Most creative use of a panna cotta – Playtronica
Superbooth is never short of eccentric products, but an innovative electronics brand Playtronica stood out this year. Blurring the lines between education, accessibility and musical creation, Playtronica specializes in control devices designed for unusual and intuitive interaction. The next Orbit, a turntable-like device designed to sequence music by moving colorful markers around a turntable.
Equally eye-catching is Playtron – an alligator clip-based system that allows assorted conductive objects to be used as control surfaces. Demo videos show that it is used with various fruits and vegetables. The Superbooth stand had Playtron connected to a pair of jelly-like mounds resembling classic Italian desserts (they were actually made from soap, we think). Perfect for all your wobbly modulation needs.
Best Controller – Intech Studio
There’s no shortage of âmodularâ things at Superbooth, but Intech’s controller system is a little different. The design reminds us of the (latest) Blocks range from ROLI – an assortment of square units that clip magnetically to form a larger control surface. However, where Blocks used silicon surfaces, Intech Studio focuses on proper touch controls.
The current range has four options, sport banks of two-way buttons, endless rotary knobs, click buttons or channel strips equipped with faders. Each is equipped with a USB C connection, and it is possible to chain multiple units from a single connection by snapping them together.
Modules are class compliant and ready for MIDI mapping. The system also comes with its own Grid Editor app, for advanced configuration and visual customization of the units’ colored LEDs.

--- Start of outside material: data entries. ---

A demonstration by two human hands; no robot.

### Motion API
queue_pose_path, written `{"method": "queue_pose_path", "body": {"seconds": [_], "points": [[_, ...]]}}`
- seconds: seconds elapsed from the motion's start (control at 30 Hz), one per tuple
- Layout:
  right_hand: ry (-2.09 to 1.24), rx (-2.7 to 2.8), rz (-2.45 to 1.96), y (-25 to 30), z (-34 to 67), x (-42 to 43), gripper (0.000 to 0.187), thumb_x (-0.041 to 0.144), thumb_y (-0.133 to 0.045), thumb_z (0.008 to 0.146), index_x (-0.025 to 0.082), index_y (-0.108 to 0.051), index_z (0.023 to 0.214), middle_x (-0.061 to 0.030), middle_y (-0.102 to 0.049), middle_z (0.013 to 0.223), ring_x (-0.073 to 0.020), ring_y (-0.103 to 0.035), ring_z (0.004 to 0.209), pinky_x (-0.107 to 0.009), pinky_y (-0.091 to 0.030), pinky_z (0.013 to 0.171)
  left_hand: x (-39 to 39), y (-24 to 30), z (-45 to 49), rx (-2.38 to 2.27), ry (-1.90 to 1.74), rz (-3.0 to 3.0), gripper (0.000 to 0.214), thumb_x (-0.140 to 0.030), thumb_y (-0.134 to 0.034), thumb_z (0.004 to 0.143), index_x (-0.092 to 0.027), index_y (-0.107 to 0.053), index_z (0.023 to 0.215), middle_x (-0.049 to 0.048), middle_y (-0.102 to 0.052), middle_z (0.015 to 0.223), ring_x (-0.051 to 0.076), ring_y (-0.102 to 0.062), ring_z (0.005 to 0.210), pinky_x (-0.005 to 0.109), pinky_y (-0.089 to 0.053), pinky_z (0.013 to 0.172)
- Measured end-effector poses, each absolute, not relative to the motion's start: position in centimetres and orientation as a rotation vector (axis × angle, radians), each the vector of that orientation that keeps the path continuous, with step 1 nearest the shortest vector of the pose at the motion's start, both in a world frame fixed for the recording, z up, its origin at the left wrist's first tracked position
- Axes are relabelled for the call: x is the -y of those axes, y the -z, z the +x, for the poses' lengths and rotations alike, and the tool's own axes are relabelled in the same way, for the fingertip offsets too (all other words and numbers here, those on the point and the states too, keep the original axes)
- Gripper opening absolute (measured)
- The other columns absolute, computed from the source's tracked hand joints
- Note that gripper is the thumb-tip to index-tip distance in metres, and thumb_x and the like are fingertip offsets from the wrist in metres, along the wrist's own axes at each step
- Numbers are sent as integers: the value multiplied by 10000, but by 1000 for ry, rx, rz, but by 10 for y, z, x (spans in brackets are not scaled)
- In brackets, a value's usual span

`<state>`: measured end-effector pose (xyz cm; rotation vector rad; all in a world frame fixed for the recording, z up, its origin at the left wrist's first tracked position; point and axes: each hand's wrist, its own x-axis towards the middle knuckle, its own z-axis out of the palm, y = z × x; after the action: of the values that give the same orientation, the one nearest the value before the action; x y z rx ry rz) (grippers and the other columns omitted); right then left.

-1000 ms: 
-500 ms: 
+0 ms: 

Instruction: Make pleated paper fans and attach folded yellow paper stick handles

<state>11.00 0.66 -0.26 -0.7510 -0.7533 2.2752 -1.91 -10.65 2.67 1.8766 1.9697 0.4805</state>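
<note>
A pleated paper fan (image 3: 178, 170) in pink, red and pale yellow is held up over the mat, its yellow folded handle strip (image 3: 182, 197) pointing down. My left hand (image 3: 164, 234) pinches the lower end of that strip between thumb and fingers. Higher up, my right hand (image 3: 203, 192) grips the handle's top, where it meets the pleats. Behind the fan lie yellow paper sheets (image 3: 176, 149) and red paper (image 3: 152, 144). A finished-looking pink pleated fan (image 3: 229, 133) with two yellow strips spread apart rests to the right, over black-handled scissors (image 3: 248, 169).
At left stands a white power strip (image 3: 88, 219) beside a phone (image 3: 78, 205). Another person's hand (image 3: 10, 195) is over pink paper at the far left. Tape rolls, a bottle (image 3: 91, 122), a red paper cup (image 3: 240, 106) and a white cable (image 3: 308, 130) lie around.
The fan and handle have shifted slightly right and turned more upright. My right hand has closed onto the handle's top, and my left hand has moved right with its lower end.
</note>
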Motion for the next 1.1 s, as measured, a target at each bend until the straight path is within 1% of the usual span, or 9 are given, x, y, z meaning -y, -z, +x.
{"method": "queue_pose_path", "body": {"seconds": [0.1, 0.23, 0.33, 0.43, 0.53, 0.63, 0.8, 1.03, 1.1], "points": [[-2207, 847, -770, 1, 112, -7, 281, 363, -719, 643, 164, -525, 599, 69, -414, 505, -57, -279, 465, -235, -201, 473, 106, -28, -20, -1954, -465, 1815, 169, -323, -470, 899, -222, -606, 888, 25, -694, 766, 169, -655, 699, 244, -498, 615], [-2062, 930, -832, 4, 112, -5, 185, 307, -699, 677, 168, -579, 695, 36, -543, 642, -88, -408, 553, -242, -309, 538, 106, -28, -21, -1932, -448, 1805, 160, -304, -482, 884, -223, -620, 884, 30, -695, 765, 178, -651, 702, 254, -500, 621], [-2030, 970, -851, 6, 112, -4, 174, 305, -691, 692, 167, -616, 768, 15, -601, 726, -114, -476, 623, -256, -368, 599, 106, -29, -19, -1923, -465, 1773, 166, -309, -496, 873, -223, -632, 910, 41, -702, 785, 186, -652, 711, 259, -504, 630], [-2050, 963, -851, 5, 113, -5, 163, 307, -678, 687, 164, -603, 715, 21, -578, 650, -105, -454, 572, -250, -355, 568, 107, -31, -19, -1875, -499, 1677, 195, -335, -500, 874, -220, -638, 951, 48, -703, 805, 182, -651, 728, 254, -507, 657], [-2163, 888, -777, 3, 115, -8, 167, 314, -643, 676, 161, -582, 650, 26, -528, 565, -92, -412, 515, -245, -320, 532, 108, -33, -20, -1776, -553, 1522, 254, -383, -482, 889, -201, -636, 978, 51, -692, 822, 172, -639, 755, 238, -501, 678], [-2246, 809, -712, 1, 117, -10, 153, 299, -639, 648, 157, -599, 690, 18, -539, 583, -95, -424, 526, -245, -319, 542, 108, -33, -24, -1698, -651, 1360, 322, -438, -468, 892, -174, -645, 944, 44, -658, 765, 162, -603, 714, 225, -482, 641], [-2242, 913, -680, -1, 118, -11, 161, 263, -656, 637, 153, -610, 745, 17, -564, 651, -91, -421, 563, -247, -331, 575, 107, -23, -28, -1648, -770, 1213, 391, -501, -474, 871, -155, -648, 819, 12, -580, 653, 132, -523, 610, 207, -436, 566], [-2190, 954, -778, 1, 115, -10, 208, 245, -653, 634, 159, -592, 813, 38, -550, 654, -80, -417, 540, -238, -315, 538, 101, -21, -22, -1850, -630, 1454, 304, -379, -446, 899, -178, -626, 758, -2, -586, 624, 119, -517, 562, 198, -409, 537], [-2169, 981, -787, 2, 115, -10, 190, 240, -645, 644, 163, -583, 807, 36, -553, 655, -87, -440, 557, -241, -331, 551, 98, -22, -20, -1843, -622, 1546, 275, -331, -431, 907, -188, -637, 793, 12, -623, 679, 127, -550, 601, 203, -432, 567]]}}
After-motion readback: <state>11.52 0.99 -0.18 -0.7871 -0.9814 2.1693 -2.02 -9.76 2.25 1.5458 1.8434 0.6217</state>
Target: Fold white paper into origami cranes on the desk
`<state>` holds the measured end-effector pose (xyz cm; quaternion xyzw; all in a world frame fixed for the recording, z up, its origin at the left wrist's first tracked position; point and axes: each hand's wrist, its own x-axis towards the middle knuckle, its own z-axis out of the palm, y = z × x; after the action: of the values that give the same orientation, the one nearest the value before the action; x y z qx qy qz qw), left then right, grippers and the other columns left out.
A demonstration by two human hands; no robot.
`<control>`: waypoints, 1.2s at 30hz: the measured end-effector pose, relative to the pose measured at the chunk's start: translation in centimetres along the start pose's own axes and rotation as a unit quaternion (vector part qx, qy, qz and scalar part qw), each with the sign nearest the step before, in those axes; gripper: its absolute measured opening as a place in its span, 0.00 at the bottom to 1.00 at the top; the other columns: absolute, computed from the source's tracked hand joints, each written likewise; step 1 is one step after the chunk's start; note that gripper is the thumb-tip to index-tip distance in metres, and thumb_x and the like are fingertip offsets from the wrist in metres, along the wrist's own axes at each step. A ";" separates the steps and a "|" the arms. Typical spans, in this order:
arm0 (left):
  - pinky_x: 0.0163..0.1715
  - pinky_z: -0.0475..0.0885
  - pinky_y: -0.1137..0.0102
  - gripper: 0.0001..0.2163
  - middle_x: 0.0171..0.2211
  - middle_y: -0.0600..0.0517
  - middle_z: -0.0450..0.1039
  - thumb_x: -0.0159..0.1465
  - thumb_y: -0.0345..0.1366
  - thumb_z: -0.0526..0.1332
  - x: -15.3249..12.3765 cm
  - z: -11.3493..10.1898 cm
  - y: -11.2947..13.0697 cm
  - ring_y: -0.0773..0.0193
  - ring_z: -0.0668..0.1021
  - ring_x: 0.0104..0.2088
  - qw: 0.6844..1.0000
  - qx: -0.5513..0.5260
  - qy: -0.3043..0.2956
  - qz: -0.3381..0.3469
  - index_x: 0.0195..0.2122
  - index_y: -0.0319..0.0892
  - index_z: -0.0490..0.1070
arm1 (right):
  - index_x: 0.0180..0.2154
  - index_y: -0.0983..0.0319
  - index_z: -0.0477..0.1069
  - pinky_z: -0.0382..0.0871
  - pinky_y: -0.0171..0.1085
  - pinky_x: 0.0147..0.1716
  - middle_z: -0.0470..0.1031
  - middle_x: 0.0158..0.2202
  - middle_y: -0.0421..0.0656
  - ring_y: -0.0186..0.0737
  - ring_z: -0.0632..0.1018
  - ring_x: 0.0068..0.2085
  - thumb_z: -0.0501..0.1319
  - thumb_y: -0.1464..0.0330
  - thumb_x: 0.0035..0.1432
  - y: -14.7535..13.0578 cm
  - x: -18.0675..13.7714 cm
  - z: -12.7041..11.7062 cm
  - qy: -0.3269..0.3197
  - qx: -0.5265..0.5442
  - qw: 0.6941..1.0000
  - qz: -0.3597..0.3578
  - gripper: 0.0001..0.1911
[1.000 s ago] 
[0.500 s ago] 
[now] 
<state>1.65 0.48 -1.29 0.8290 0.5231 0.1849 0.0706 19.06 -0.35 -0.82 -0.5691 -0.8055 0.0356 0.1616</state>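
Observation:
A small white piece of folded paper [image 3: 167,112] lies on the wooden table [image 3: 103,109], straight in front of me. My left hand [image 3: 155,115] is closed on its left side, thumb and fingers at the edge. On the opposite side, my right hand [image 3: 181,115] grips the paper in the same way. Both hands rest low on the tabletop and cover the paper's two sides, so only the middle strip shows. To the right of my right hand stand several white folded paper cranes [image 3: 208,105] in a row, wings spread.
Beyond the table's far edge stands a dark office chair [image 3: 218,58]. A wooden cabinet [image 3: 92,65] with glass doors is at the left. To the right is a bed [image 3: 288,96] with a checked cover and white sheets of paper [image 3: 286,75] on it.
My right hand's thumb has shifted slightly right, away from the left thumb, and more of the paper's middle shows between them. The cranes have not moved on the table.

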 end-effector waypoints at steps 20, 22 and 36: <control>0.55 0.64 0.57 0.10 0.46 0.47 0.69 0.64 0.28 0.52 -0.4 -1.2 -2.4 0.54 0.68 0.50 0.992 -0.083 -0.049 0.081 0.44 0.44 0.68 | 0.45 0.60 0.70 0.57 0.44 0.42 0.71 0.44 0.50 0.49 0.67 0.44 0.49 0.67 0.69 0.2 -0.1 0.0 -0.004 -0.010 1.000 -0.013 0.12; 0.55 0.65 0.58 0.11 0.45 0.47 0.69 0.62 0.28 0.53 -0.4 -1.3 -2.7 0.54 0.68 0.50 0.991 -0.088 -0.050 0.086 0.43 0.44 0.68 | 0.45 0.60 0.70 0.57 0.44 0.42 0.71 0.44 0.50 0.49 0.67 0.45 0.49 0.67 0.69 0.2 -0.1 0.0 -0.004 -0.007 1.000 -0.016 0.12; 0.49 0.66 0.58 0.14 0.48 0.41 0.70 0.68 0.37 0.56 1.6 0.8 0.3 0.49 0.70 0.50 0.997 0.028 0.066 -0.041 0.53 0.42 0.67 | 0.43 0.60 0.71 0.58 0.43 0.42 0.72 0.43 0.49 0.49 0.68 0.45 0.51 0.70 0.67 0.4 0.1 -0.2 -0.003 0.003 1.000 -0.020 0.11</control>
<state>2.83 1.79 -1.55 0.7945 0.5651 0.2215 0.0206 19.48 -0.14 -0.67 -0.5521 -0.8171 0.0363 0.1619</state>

Outstanding Contribution to the Signage Award – Superbooth Banner
As any true enthusiast knows, the real hero of Superbooth is the long-standing, heavily-modified banner that hangs above the entrance to the show. Originally launched in 2018, we last saw our old friend as he greeted us at Superbooth ’19, crudely updated through the use of duct tape.
Despite concerns that the pandemic may have forced him to retire, it was reassuring to be greeted by a familiar face at this year’s show – a little more professionally updated now, but still showing his roots. through the barely visible outline of an “18”. Congratulations to the organizers of the Superbooth SchneidersLaden for their commitment to recycling.